◆ EXERCISE: Restate the full listing word for word; images stay out of it.
>>>
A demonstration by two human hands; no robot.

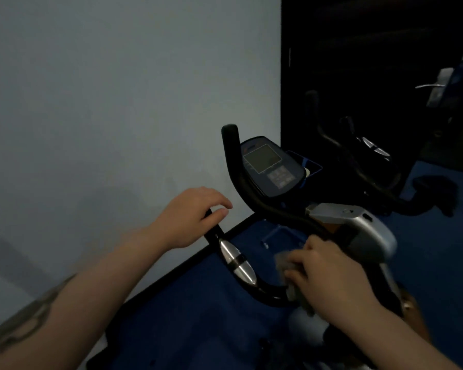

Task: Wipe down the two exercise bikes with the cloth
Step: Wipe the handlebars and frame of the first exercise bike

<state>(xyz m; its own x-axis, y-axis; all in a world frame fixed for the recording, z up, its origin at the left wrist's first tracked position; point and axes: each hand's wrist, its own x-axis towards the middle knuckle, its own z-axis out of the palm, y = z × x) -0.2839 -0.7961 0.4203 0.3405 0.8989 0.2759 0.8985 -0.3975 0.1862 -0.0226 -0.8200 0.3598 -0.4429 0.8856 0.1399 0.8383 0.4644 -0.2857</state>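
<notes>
Wiping the near bike's handlebar — right hand is clutching the cloth, left hand is gripping the bar end — bike 2 probably follows.

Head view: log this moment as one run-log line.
left hand: grips black handlebar end | right hand: holds grey cloth on handlebar | near bike's dark console: untouched | second bike: untouched

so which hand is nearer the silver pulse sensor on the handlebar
Left. The left hand grips the bar just above the silver pulse sensor; the right hand holds the cloth farther along.
</notes>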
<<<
◆ RESPONSE TO THIS EXERCISE:
A demonstration by two human hands; no robot.


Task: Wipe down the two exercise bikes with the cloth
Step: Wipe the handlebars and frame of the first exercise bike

<state>(xyz m; its own x-axis, y-axis; all in a world frame fixed for the recording, z up, its origin at the left wrist's first tracked position; point and axes: each hand's wrist, its own x-axis towards the middle knuckle, its own z-axis out of the palm, y = z × x) -0.2839 -0.7961 0.4203 0.3405 0.8989 0.2759 0.8985 -0.3975 0.1862 -0.0226 -0.8200 0.3598 -0.4429 0.8856 0.1399 0.8383 0.4644 -0.2857</state>
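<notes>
Wiping the near bike's handlebar — right hand is clutching the cloth, left hand is gripping the bar end — bike 2 probably follows.

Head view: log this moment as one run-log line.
left hand: grips black handlebar end | right hand: holds grey cloth on handlebar | near bike's dark console: untouched | second bike: untouched

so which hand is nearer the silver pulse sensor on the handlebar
Left. The left hand grips the bar just above the silver pulse sensor; the right hand holds the cloth farther along.
</notes>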

This exercise requires no further response.